§ **What you need to do**: All of the data below is to be written out again exactly.

§ **Source data**:

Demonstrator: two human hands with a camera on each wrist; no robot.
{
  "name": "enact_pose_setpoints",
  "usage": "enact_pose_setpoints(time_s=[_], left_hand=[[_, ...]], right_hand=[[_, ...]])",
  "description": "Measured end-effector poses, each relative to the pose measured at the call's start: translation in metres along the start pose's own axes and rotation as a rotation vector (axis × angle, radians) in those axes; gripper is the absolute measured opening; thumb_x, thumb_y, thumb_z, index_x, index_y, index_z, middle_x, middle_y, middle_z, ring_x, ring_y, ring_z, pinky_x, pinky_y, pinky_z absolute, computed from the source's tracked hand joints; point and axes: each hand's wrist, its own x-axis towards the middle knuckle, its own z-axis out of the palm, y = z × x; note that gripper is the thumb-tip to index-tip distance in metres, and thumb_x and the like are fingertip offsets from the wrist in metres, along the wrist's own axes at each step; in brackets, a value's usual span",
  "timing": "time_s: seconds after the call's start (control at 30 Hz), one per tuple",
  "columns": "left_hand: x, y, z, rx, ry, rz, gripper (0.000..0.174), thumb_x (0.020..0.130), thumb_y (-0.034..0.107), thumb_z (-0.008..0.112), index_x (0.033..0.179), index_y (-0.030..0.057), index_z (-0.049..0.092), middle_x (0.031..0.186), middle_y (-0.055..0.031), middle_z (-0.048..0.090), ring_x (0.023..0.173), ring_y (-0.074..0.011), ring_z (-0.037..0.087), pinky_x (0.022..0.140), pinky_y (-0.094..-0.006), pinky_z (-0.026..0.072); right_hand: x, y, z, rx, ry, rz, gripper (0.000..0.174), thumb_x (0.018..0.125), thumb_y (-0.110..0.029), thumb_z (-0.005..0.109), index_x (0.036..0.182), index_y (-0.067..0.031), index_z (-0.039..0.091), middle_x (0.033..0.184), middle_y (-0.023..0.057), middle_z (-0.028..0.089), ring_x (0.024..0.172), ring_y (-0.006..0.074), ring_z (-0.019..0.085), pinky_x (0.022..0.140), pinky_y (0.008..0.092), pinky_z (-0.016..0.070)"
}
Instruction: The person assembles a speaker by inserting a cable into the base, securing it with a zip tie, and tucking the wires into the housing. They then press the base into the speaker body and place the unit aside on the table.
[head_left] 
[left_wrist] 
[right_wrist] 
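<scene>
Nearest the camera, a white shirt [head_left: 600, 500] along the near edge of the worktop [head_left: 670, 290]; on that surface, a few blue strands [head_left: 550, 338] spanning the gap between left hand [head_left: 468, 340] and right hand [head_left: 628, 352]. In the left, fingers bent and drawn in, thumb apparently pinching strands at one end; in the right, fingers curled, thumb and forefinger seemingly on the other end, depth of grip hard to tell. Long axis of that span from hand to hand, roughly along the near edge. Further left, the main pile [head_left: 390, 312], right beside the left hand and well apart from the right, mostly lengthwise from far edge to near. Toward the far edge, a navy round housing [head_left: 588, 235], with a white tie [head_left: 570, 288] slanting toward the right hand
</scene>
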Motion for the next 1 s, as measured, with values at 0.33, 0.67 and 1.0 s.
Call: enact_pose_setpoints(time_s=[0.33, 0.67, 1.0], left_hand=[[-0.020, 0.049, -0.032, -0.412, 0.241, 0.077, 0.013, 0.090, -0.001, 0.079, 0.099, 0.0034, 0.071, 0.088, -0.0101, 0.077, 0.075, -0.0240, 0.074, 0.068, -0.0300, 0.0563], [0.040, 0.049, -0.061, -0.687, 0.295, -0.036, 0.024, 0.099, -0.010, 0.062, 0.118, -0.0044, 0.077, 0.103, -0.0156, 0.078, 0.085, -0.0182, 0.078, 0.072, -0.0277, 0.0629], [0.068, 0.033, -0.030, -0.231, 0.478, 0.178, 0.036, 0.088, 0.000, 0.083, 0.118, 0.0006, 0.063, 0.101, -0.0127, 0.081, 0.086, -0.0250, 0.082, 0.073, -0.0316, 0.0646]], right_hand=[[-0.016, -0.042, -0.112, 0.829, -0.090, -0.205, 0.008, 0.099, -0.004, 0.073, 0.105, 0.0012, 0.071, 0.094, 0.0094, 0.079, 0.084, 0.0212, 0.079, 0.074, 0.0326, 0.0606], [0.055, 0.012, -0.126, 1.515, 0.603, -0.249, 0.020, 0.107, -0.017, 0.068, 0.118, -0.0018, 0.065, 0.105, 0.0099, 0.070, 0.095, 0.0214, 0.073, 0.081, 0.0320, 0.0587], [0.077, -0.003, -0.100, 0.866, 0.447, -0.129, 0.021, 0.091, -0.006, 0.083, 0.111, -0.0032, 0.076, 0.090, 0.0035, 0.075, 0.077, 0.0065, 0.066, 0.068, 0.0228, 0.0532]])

§ **Result**:
Demonstrator: two human hands with a camera on each wrist; no robot.
{
  "name": "enact_pose_setpoints",
  "usage": "enact_pose_setpoints(time_s=[_], left_hand=[[_, ...]], right_hand=[[_, ...]])",
  "description": "Measured end-effector poses, each relative to the pose measured at the call's start: translation in metres along the start pose's own axes and rotation as a rotation vector (axis × angle, radians) in those axes; gripper is the absolute measured opening; thumb_x, thumb_y, thumb_z, index_x, index_y, index_z, middle_x, middle_y, middle_z, ring_x, ring_y, ring_z, pinky_x, pinky_y, pinky_z absolute, computed from the source's tracked hand joints; point and axes: each hand's wrist, its own x-axis towards the middle knuckle, its own z-axis out of the palm, y = z × x; note that gripper is the thumb-tip to index-tip distance in metres, and thumb_x and the like are fingertip offsets from the wrist in metres, along the wrist's own axes at each step; in brackets, a value's usual span",
  "timing": "time_s: seconds after the call's start (control at 30 Hz), one per tuple",
  "columns": "left_hand: x, y, z, rx, ry, rz, gripper (0.000..0.174), thumb_x (0.020..0.130), thumb_y (-0.034..0.107), thumb_z (-0.008..0.112), index_x (0.033..0.179), index_y (-0.030..0.057), index_z (-0.049..0.092), middle_x (0.031..0.186), middle_y (-0.055..0.031), middle_z (-0.048..0.090), ring_x (0.023..0.173), ring_y (-0.074..0.011), ring_z (-0.037..0.087), pinky_x (0.022..0.140), pinky_y (-0.094..-0.006), pinky_z (-0.026..0.072); right_hand: x, y, z, rx, ry, rz, gripper (0.000..0.174), thumb_x (0.018..0.125), thumb_y (-0.110..0.029), thumb_z (-0.005..0.109), index_x (0.036..0.182), index_y (-0.067..0.031), index_z (-0.039..0.091), middle_x (0.033..0.184), middle_y (-0.023..0.057), middle_z (-0.028..0.089), ring_x (0.024..0.172), ring_y (-0.006..0.074), ring_z (-0.019..0.085), pinky_x (0.022..0.140), pinky_y (0.008..0.092), pinky_z (-0.016..0.070)"
}
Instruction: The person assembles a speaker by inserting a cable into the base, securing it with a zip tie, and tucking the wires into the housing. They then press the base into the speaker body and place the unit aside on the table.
[head_left] 
[left_wrist] 
[right_wrist] 
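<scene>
Nearest the camera, a white shirt [head_left: 600, 500] along the near edge of the worktop [head_left: 670, 290]; on that surface, a few blue strands [head_left: 550, 338] spanning the gap between left hand [head_left: 468, 340] and right hand [head_left: 628, 352]. In the left, fingers bent and drawn in, thumb apparently pinching strands at one end; in the right, fingers curled, thumb and forefinger seemingly on the other end, depth of grip hard to tell. Long axis of that span from hand to hand, roughly along the near edge. Further left, the main pile [head_left: 390, 312], right beside the left hand and well apart from the right, mostly lengthwise from far edge to near. Toward the far edge, a navy round housing [head_left: 588, 235], with a white tie [head_left: 570, 288] slanting toward the right hand
</scene>
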Motion for the next 1 s, as measured, with values at 0.33, 0.67 and 1.0 s.
Call: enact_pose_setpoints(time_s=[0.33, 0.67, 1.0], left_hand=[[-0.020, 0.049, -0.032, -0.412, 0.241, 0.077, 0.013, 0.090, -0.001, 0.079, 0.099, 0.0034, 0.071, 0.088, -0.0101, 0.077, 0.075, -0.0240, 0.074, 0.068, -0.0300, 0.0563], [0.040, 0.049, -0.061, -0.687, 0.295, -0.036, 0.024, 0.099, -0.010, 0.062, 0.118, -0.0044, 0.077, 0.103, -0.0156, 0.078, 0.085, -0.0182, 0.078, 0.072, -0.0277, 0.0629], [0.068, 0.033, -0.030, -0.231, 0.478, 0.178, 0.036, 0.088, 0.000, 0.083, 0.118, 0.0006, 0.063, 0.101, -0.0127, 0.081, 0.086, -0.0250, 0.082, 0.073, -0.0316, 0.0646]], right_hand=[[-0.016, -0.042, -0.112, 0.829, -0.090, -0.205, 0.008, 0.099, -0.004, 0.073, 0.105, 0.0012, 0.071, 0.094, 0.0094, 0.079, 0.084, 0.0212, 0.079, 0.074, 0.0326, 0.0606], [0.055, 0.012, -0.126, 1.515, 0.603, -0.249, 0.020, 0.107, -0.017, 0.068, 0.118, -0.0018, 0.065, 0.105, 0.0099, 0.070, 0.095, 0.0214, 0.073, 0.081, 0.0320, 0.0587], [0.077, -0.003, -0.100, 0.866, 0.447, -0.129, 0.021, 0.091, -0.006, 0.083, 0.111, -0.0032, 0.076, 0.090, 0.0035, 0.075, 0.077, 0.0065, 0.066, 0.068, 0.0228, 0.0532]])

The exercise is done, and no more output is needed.